*** Begin section ***

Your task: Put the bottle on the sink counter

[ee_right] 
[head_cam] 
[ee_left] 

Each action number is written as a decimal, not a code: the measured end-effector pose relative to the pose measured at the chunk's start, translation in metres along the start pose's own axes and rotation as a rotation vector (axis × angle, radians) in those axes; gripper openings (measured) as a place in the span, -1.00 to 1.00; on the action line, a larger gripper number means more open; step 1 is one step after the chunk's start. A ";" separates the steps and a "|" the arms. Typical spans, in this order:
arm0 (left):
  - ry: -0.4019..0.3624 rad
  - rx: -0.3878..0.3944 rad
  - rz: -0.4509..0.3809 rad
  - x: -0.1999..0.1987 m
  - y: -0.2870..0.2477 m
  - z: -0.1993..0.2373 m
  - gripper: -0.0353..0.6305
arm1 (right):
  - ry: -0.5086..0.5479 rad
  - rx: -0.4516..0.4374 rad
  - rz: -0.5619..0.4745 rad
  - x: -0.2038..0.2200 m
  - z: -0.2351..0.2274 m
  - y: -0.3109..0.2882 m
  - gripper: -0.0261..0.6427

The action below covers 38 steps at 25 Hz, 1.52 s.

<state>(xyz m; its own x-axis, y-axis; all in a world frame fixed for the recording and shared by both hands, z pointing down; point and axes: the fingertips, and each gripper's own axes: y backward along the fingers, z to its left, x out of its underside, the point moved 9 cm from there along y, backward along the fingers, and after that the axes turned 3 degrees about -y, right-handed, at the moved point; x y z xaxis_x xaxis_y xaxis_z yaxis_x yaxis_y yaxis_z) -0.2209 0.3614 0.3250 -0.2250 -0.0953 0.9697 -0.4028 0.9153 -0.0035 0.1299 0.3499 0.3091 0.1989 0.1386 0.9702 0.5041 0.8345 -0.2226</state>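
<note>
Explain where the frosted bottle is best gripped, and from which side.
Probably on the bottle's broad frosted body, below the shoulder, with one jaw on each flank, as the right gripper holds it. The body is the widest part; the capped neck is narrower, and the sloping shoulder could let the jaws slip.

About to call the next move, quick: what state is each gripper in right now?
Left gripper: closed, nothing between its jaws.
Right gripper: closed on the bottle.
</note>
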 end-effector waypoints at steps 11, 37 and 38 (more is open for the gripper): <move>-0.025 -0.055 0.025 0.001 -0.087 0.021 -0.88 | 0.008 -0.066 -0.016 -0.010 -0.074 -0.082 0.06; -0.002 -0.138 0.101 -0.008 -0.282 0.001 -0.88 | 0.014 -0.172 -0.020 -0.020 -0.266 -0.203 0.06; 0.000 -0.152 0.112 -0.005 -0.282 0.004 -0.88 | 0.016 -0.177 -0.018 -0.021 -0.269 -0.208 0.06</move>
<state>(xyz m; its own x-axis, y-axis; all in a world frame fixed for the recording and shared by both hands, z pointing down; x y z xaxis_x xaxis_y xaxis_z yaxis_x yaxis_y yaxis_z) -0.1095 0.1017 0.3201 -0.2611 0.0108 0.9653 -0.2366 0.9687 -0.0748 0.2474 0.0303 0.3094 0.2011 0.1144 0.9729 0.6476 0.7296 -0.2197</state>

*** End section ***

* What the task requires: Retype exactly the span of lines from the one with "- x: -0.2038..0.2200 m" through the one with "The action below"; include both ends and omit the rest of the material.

* Result of this task:
  - x: -0.2038..0.2200 m
  - z: -0.2351..0.2274 m
  - y: -0.3109..0.2882 m
  - gripper: -0.0261..0.6427

The action below covers 38 steps at 25 Hz, 1.52 s.

What was asked for in the exercise is now done.